PyTorch è uno dei più popolari framework open-source per l’apprendimento automatico, sviluppato dal laboratorio di ricerca AI di Facebook. È ampiamente utilizzato per applicazioni di apprendimento profondo, tra cui la visione artificiale e l’elaborazione del linguaggio naturale. Se utilizzate AlmaLinux, una distribuzione Linux stabile e affidabile basata su RHEL, questa guida vi mostrerà come installare PyTorch in modo rapido ed efficiente.

Prerequisiti

Prima di iniziare, assicuratevi che:

  • Si disponga di un’istanza funzionante di AlmaLinux 8 o 9

  • Si abbiano i privilegi di root o sudo

  • Python 3.7 o superiore sia installato

Passo 1: Aggiornare il sistema

Aprite il terminale ed eseguite il seguente comando per aggiornare tutti i pacchetti del sistema:

sudo dnf update -y

Opzionalmente, installate EPEL per accedere a pacchetti aggiuntivi:

sudo dnf install epel-release -y

Passo 2: Installare Python e pip

Verificare se Python è già installato:

python3 --versione

Se non è installato, potete installarlo con:

sudo dnf install python3 python3-pip -y

Passo 3: Creare un ambiente virtuale (opzionale)
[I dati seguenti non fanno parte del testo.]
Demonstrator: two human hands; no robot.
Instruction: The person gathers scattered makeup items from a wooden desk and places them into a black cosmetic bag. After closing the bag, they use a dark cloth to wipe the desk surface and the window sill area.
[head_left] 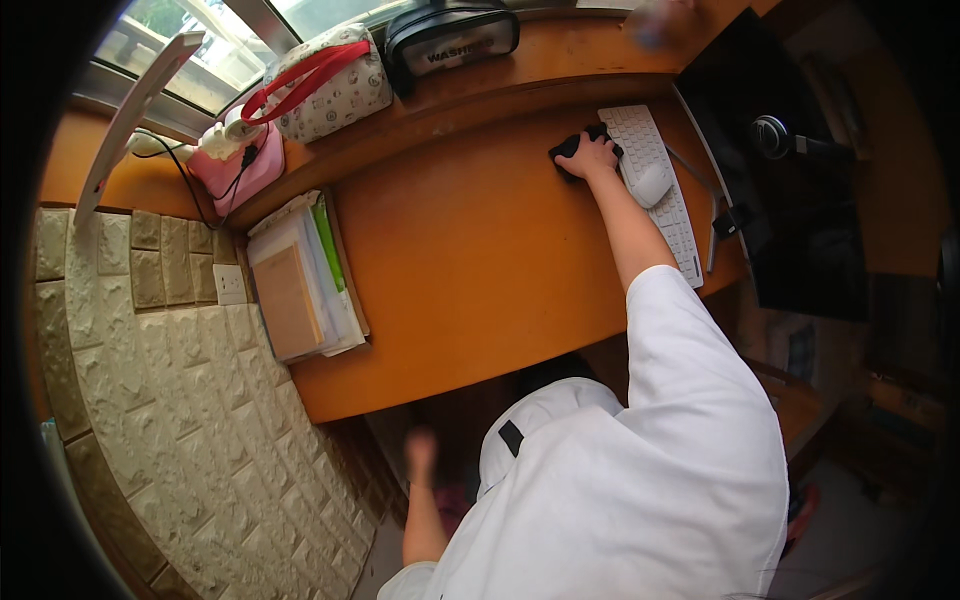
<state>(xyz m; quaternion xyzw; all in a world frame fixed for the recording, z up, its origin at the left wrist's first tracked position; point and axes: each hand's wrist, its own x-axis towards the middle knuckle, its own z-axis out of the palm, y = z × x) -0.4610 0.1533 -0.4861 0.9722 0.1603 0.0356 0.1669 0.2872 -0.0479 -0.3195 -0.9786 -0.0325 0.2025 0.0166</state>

Per mantenere il vostro ambiente Python pulito e isolato, è una buona idea creare un ambiente virtuale:

python3 -m venv pytorch_env
sorgente pytorch_env/bin/activate

Passo 4: installare PyTorch con pip

Per installare PyTorch con il supporto per la sola CPU:

pip installare torch torchvision torchaudio

Se si desidera l’accelerazione via GPU e si dispone di una GPU NVIDIA supportata con i driver e CUDA appropriati, utilizzare il comando appropriato. Ad esempio, per installare PyTorch con supporto CUDA 11.8:

pip install torch torchvision torchaudio --index-url https://download.pytorch.org/whl/cu118

Le opzioni di installazione più recenti sono disponibili sul sito ufficiale di PyTorch:
https://pytorch.org/get-started/locally

Passo 5: Verificare l’installazione

Per verificare che PyTorch sia stato installato correttamente, eseguite:

python

Quindi inserire quanto segue nella shell di Python:

import torch
print(torch.__version__)
print("CUDA disponibile:", torch.cuda.is_available())

Se tutto funziona, si vedrà la versione installata di PyTorch e se CUDA è disponibile.

Suggerimenti per la risoluzione dei problemi

  • Se si riscontrano problemi con pip o con i certificati SSL, aggiornare pip:

pip install --upgrade pip
  • Se si usa CUDA, assicurarsi che i driver NVIDIA e il toolkit CUDA siano correttamente installati e compatibili con la versione di PyTorch che si sta installando.

Conclusione

Avete installato con successo PyTorch su AlmaLinux. Sia che stiate sviluppando modelli di deep learning o eseguendo esperimenti, PyTorch offre un framework flessibile e potente per l’apprendimento automatico su sistemi Linux. Per configurazioni più avanzate, si può considerare l’integrazione con Jupyter Notebook o l’uso di container Docker.